**GOAL OF THE EXERCISE**:
Provide the number of lines of the records that include "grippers", with no other content.

[Records contained in a dataset]
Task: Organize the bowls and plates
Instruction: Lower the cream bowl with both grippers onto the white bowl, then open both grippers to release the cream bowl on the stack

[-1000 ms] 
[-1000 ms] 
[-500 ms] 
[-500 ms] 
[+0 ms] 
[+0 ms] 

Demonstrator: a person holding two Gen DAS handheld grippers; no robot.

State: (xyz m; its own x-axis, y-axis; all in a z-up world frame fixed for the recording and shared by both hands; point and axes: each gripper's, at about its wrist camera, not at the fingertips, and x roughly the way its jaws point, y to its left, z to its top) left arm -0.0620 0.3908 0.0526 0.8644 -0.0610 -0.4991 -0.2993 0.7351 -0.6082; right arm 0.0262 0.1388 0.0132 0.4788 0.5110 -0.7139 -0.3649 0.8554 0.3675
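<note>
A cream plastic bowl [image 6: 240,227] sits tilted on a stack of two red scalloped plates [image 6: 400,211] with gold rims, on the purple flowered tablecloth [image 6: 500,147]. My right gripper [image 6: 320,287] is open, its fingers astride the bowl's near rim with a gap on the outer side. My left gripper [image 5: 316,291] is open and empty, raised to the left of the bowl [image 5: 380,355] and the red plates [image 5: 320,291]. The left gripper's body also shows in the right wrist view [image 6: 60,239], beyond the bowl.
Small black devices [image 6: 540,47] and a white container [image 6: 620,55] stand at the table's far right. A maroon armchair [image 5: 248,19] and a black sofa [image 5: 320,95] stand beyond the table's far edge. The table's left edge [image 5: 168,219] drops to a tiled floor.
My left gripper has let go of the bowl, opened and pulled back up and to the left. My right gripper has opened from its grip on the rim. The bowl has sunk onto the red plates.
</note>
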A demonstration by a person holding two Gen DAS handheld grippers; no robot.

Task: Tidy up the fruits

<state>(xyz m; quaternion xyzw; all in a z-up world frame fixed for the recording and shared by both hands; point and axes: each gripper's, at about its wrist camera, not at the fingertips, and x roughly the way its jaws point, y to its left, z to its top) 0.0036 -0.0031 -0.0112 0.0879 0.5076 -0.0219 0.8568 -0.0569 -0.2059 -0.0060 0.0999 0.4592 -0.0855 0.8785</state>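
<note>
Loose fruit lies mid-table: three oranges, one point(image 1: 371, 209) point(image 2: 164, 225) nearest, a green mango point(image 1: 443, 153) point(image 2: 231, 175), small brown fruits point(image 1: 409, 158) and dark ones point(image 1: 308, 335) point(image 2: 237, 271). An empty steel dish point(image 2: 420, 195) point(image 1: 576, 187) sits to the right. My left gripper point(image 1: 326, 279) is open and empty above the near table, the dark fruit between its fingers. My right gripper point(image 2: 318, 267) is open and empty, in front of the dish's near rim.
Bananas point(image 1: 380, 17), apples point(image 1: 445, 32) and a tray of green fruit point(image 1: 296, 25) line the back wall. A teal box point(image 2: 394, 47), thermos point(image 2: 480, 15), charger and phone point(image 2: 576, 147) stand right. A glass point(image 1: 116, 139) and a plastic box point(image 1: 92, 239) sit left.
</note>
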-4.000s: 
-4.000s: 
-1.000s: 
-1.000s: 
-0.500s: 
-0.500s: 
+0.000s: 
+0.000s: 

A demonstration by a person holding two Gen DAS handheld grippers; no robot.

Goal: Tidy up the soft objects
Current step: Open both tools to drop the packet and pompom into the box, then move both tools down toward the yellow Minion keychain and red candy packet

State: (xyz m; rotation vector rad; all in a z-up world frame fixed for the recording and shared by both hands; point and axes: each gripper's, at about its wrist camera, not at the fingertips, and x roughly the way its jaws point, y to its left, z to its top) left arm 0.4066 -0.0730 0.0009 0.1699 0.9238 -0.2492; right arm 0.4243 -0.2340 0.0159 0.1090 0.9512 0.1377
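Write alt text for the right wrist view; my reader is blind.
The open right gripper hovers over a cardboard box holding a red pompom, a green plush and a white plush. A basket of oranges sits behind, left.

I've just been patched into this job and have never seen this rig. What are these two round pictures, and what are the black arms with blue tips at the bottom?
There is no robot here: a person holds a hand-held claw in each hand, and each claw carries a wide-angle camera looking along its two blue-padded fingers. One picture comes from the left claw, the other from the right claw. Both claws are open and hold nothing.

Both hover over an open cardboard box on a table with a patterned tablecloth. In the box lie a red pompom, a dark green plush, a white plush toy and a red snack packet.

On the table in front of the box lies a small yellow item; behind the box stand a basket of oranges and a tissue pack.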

**RESPONSE AREA**:
4